Mental Telegraphy. Mrs. Clemens was pouring out the coffee this morning; I unfolded the Neue Freie Presse, began to read a paragraph & said:

"They've found a new way to tell genuine gems from false----"

"By the Roentgen ray!" she exclaimed.

That is what I was going to say. She had not seen the paper, & there had been no talk about the ray or gems by herself or by me. It was a plain case of telegraphy.

No man that ever lived has ever done a thing to please God-- primarily. It was done to please himself, then God next.

The Being who to me is the real God is the one who created this majestic universe & rules it. He is the only originator, the only originator of thoughts; thoughts suggested from within, not from without; the originator of colors & of all their possible combinations; of forces & the laws that govern them; of forms & shapes of all forms-man has never invented a new one. He is the only originator. He made the materials of all things; He made the laws by which, & by which only, man may combine them into the machines & other things which outside influences suggest to him. He made character--man can portray it but not "create" it, for He is the only creator.

He, is the perfect artisan, the perfect artist.

CCVI

A SUMMER IN SWEDEN

A part of the tragedy of their trip around the world had been the development in Jean Clemens of a malady which time had identified as epilepsy. The loss of one daughter and the invalidism of another was the burden which this household had now to bear. Of course they did not for a moment despair of a cure for the beautiful girl who had been so cruelly stricken, and they employed any agent that promised relief.

They decided now to go to London, in the hope of obtaining beneficial treatment. They left Vienna at the end of May, followed to the station by a great crowd, who loaded their compartment with flowers and lingered on the platform waving and cheering, some of them in tears, while the train pulled away. Leschetizky himself was among them, and Wilbrandt, the author of the Master of Palmyra, and many artists and other notables, "most of whom," writes Mrs. Clemens, "we shall probably never see again in this world."

Their Vienna sojourn had been one of the most brilliant periods of their life, as well as one of the saddest. The memory of Susy had been never absent, and the failing health of Jean was a gathering cloud.

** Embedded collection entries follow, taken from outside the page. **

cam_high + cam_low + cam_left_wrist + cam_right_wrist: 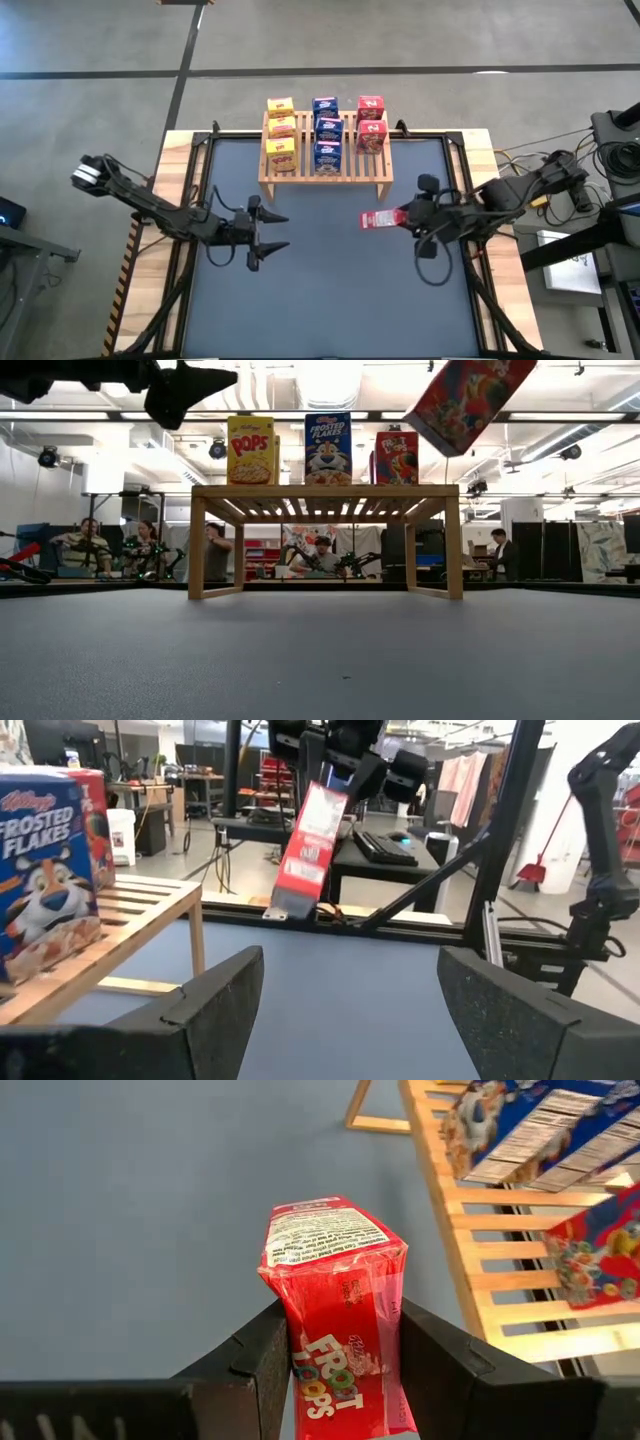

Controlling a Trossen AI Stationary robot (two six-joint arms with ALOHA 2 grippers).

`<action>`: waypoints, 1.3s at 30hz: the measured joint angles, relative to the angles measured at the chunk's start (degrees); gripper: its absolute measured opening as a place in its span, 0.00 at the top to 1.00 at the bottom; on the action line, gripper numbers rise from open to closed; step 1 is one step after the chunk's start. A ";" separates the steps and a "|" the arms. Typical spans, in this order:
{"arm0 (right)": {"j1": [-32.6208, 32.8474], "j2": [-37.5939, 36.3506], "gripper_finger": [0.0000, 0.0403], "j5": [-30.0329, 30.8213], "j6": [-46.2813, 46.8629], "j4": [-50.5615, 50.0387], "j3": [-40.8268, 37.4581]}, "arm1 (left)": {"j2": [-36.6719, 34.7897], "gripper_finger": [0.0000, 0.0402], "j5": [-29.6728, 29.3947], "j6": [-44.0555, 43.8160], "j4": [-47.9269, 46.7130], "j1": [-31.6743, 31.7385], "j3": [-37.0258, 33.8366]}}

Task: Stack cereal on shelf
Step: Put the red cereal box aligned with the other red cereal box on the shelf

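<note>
Trouble could come from the tilt: right gripper (398,216) pinching red box (378,220), which might topple boxes at twelve o'clock on the shelf (325,180); left gripper (272,231) hangs spread.

"POPS" yellow box (251,450), "FROSTED FLAKES" blue (328,448)

People (90,547) sit at desks (with small arms) beyond the dark tabletop (320,280).
</note>
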 joint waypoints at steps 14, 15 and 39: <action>-1.34 12.44 0.63 -0.70 -0.26 -5.58 6.02 | 13.03 0.30 0.00 4.27 -5.96 0.00 12.32; -1.86 12.99 0.63 -0.68 -0.55 -6.96 7.14 | 13.48 0.30 0.00 4.56 -7.58 0.00 13.45; -29.15 18.09 0.63 -12.64 -22.58 -17.49 26.77 | 12.26 0.30 -0.52 4.17 -15.03 0.02 15.45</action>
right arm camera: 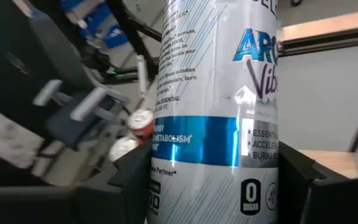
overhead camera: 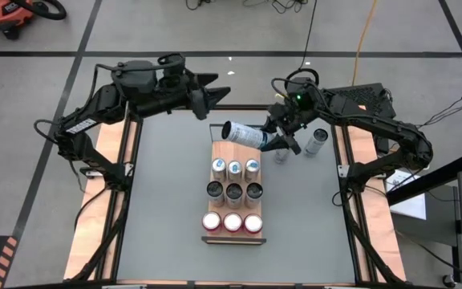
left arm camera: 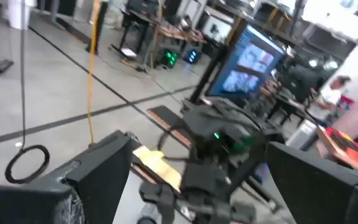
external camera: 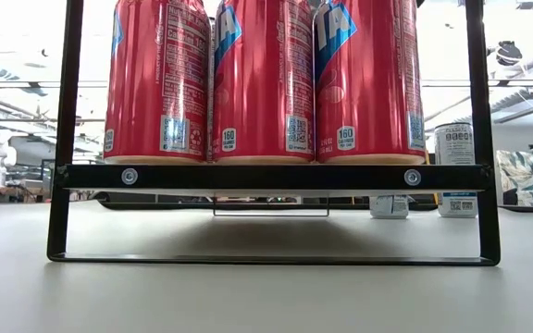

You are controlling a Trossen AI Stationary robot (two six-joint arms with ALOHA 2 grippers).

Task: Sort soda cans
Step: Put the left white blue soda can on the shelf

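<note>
On the tall white aluminium can with a blue band (right arm camera: 219, 112), filling the centre of the right wrist view, the upper right showed large blue letters "AR" above purple "Vib", cut off. Small print at upper left was mostly too fine to read. The blue band carried "METABOLISM", with "ESSENTIAL", "ACCELER" and "BURNE" at its right. Lower down stood "Partner" and "0 SUGAR". In the low view, two of the three red cylindrical cans (external camera: 264, 79) bore "160" on small white labels near their bases; large white letters at the top were cropped.
</note>
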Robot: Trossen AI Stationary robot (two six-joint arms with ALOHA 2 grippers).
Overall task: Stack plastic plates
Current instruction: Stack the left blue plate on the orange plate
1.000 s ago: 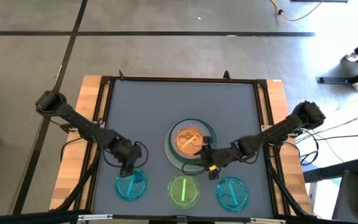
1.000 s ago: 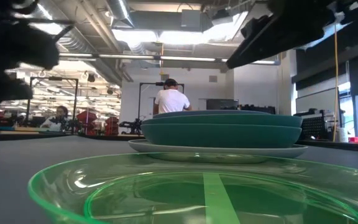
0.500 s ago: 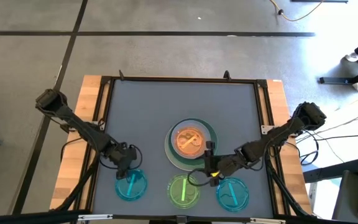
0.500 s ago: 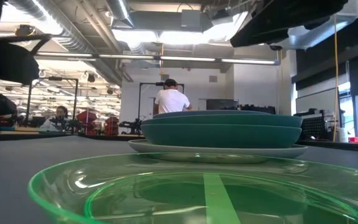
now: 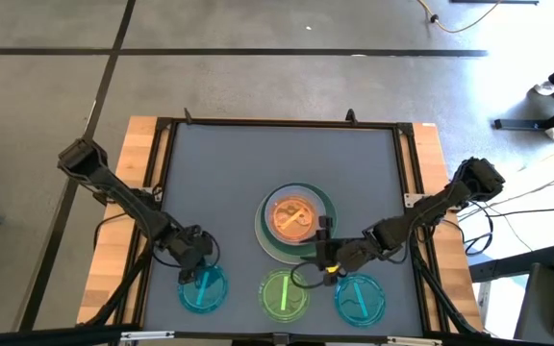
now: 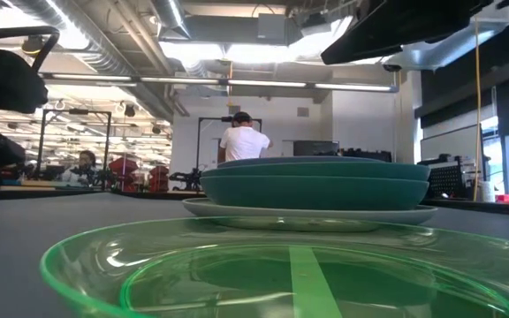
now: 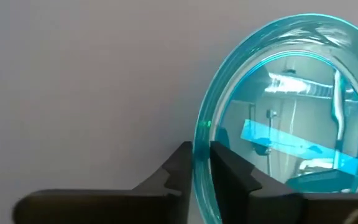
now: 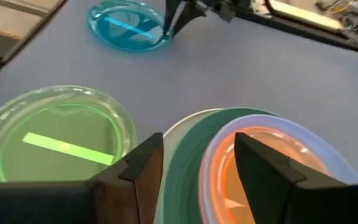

They stopped a day or two at Prague, where they were invited by the Prince of Thurn and Taxis to visit his castle. It gave them a glimpse of the country life of the Bohemian nobility which was most interesting. The Prince's children were entirely familiar with Tom Sawyer and Huckleberry Finn, which they had read both in English and in the translation.

They journeyed to London by way of Cologne, arriving by the end of May. Poultney Bigelow was there, and had recently been treated with great benefit by osteopathy (then known as the Swedish movements), as practised by Heinrick Kellgren at Sanna, Sweden. Clemens was all interest concerning Kellgren's method and eager to try it for his daughter's malady.